Depression depresses!

Sunday gave us another day with thick cloud and strong north easterly winds, gusting to 28mph, that restricted the temperatures for a third day.

An indication that the cloud was persistently thick with strong, cool winds giving wind chill was that the thermometer struggled to reach a maximum of only 7.9C at 11.49 when peak temperatures at this time of year are usually late afternoon. That peak was 6.1C below the average with wind chill making it feel more like 4C.

The cloud thinned a little overnight allowing the temperature to fall only 3C to a minimum 4.2C at 06.13 this morning, being 0.5C above average.
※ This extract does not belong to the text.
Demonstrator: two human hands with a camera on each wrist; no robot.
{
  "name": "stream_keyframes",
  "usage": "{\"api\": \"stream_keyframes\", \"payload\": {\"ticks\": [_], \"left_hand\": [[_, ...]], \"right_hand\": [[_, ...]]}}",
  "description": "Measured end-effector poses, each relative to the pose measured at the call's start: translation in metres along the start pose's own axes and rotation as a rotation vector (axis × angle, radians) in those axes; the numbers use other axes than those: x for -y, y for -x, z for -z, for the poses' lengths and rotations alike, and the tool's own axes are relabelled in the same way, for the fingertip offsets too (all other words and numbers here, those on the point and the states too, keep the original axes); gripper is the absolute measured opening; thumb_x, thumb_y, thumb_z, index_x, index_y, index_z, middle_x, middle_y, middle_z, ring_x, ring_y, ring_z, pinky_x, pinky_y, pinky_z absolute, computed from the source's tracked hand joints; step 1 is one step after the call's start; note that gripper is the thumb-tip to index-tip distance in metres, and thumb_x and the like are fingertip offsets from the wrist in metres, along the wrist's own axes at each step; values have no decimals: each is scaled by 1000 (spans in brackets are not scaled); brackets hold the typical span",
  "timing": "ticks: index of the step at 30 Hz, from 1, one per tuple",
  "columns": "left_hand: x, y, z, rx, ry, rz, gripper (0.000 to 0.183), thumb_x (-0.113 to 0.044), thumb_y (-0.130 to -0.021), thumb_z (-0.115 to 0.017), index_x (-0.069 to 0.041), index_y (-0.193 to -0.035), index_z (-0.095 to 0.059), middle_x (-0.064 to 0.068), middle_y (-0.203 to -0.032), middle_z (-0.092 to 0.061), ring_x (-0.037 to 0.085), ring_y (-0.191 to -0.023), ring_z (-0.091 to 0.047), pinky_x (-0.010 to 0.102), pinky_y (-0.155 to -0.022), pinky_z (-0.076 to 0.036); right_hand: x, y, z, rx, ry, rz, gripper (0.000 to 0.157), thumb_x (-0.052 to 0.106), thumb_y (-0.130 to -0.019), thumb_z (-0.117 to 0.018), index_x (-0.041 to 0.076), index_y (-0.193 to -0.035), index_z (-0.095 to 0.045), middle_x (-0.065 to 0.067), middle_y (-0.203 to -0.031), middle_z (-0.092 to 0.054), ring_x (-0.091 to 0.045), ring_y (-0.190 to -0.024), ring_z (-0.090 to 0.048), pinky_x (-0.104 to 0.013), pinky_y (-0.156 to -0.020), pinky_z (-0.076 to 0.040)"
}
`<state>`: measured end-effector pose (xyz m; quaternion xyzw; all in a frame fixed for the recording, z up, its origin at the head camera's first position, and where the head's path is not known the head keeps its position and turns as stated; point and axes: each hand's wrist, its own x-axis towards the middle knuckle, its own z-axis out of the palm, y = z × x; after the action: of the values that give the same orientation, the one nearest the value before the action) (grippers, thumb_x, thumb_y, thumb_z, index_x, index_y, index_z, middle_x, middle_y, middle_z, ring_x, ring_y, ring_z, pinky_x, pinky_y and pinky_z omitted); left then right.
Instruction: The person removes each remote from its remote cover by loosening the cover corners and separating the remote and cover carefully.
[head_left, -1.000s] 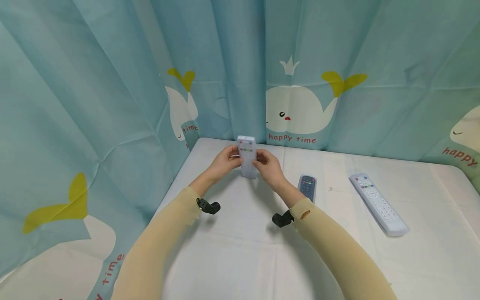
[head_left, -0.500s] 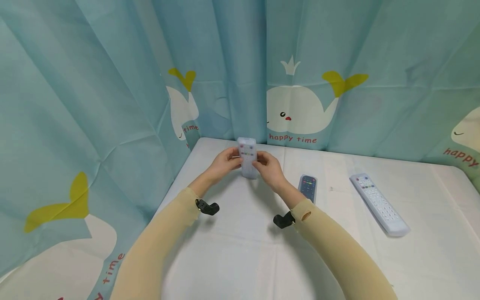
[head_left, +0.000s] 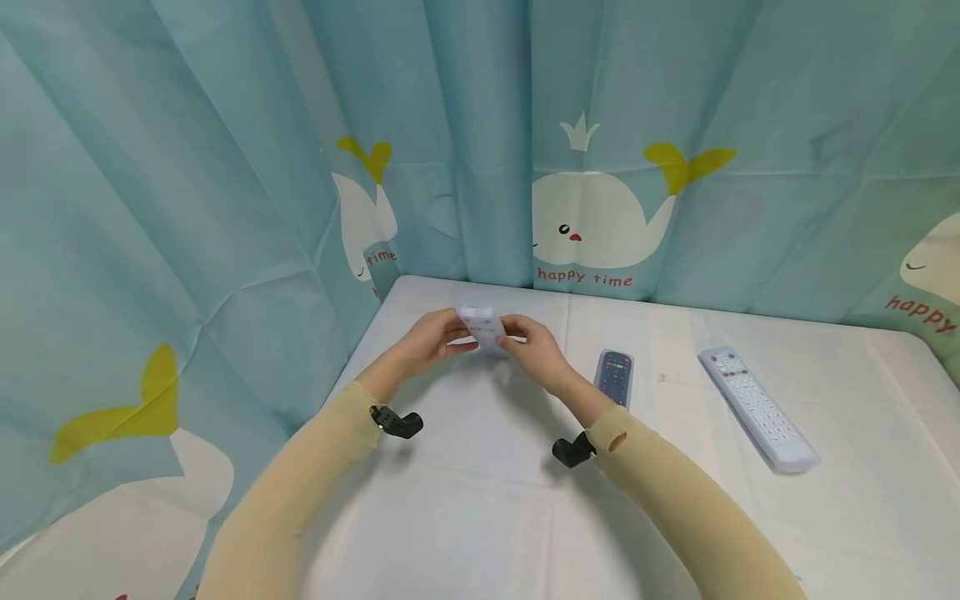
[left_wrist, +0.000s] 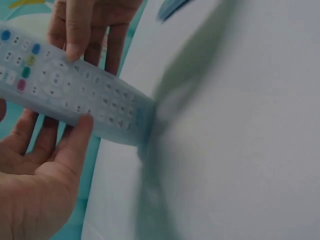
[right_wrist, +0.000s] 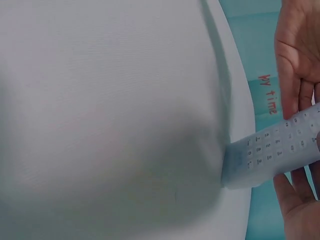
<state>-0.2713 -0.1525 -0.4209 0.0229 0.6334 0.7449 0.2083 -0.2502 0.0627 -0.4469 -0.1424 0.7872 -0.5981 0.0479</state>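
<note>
A white remote control (head_left: 486,327) in a translucent cover stands tilted between my two hands near the table's far left corner, its lower end close over the table. My left hand (head_left: 427,340) holds its left side; in the left wrist view the thumb lies at the edge of the remote control (left_wrist: 80,92), with fingers behind. My right hand (head_left: 538,354) pinches the right side, thumb on the button face. In the right wrist view the numbered lower end of the remote control (right_wrist: 265,152) shows, and its upper part runs out of frame.
A dark remote control (head_left: 615,379) lies just right of my right forearm. Farther right, a long white remote control (head_left: 757,408) lies slantwise on the white table (head_left: 465,508). A blue curtain (head_left: 480,150) with whale prints hangs along the far and left edges.
The upper end of the held remote control has tipped down toward me and slightly left. My left hand has shifted left and a little lower along with it; the other remote controls stay put.
</note>
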Motion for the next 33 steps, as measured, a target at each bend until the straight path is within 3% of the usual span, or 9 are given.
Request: {"api": "stream_keyframes", "payload": {"ticks": [5, 13, 18, 23, 27, 33], "left_hand": [[-2, 6, 0, -43, 48, 125, 31, -12, -107, -51, 7, -131, -58, 15, -127, -61, 28, -119, -60, 43, -102, -51], [-1, 12, 3, -66, -59, 316, 46, -11, -102, -65, 8, -142, -52, 19, -130, -55, 22, -103, -66, 31, -89, -57], [1, 14, 6, -14, -169, 355, 52, -14, -103, -64, 7, -147, -47, 15, -122, -60, 16, -90, -67, 24, -73, -59], [5, 14, 7, 27, -233, 399, 48, -16, -103, -63, 7, -143, -51, 9, -102, -68, 13, -76, -65, 17, -55, -51], [10, 13, 6, 38, -242, 438, 48, -14, -102, -65, 6, -144, -51, 6, -95, -69, 10, -72, -63, 17, -56, -50], [14, 14, 4, 37, -250, 474, 53, -11, -101, -66, 3, -148, -48, 12, -109, -67, 13, -80, -66, 20, -62, -56]], "right_hand": [[1, 7, -2, 41, 18, 37, 30, 2, -100, -64, -2, -130, -63, -17, -132, -62, -30, -127, -56, -43, -107, -47], [1, 20, -3, 119, 25, 76, 23, -4, -97, -65, -2, -121, -68, -16, -127, -62, -30, -126, -54, -45, -109, -44], [-5, 24, -6, 150, 45, 103, 24, -6, -94, -67, 1, -117, -70, -12, -123, -62, -28, -127, -54, -42, -111, -43], [-5, 29, -8, 169, 128, 119, 24, -5, -93, -69, 7, -113, -72, -8, -124, -63, -25, -127, -55, -42, -111, -42], [-5, 32, -9, 180, 193, 119, 25, -5, -91, -71, 10, -111, -72, -6, -124, -63, -25, -128, -54, -42, -112, -42], [-8, 37, -10, 170, 232, 96, 26, -3, -91, -72, 10, -113, -73, -8, -128, -62, -28, -131, -52, -46, -111, -42]]}}
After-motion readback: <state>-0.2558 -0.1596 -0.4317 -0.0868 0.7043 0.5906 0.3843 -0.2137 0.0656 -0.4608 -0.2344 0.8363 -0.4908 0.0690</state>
At 08.00 on this Monday morning the wind has been increasing again for the last few hours giving a wind chill that makes it feel like 1.2C with the thermometer now reading 4.5C.

As the depression over the continent slowly edged northeastwards the wind backed further, currently from the north, with the change occurring around midnight. The current rain radar indicates that we are likely to miss the heavy rainfall previously forecast for this area with the nearest rain some 20 miles to the east and slowly edging away.

Monday update at 18.30: temperature rose to a high of 10.6C, the warmest day for four days but still 4C below average. Thankfully the strong winds have been abating.

One word to describe the weather – miserable!

Saturday was even worse than Friday with the wind now in the Northeast it was cold, breezy and damp. The thermometer struggled to briefly reach a maximum of 8.3C having been just below for most of the day. This was the third coldest day in April and a significant 6C below the average.

No sunshine occurred due to the persistent thick cloud with the UV level very low. Bands of drizzle occurred from time to time but with no significant amount, the total for the day was 0.4mm.

Overnight the thermometer slipped away to a minimum of 5.3C being 1.6C above the average.

Sunday has arrived and is again cloudy, cold and damp, exactly as was Saturday, due to the extensive cloud from the depression lurking over the content and due to move nearer with signifiant rainfall in the future. The northeasterly is causing a wind chill that both yesterday and today drops the temperature so that it feels at least 1C below the thermometer reading.

Sunday update at 10.00: temperature of only 6.2C but wind chill makes it feel more like 3C.

Sunday update at 15.25: maximum today of only 7.9C, very briefly, (average 14C) with wind chill making it feel more like 4C in strengthening northeasterly wind gusting to 25mph.

Wet, cold and windy – that was Friday & it does not get much better today

Friday started with the remnants of a rain band that was followed by a wet afternoon, which amounted to 5.1mm bringing the April total to 62.4mm being 4mm above the 34-year average.

With the wind backing again, now from the southeast into the northeast, it was not surprising to find that the temperatures were depressed with a maximum of only 9.7C. This was 4.3C below the April average also 4.5C down on Thursday’s maximum and the coldest day since 12th April.

A cloudy night followed with the wind continuing to back, now into the north, with a minimum of 6.3C, being 2.6C above the April average.

Saturday has started grey and dull with low cloud and light winds from the north, which will give us another very cool day.

Last year on 27th April my rhododendrons were in full bloom until a hard air frost, with a minimum of -3C, killed off the blooms. It indicates how far behind spring is this year.

Another sunny day on Thursday – but then the rain returns.

Thursday gave us a splendid day with 9.7 hours of strong sunshine although the string westerly winds, gusting to 25 mph, pegged back the temperature to a maximum of 14.2C, average for late April and up 0.5C on Thursday.

Overnight the next weather front, very wide this time, approached with thickening cloud such that the minimum of 6.0C, being 2C above the average, occurred at 01.25.

The first rain began to fall just before 5.00am this morning and measured 4.0mm by 08.00 that brought the total for April to 57.3mm, which is 1mm short of the 34-year average.

Friday has dawned with thick cloud and continuous light rain with the slow moving rain bands likely to affect us for most of the day.

There has been a significant change in wind direction over the last twelve hours as the wind slowly backed from the west into the southeast, starting justify after 7pm on Thursday.

N.B. On this day last year my rhododendrons were in full bloom before a -3C air frost wrecked them.

Typical April – sun but only one shower

Wednesday brought us typical April weather with sunshine, amounting to 6.74 hours, and variable cloud although only one shower occurred, which produced just 0.1mm of rainfall as the main shower bands passed to the north and south of this area.

It was the coolest day since 15th April with a maximum of only 13.7C, just below average. There was a strong gust of wind, reaching 28mph as the squall passed over.

Clearer skies overnight meant a cooler night with the thermometer falling to a minimum of 5.7C, down a degree on yesterday, although this had recovered to 8.9C at 08.00 this morning.

The cooler westerly wind continues this morning with strong sun after dawn that with a higher barometric pressure suggests less cloud during the day before the next weather front arrives this evening.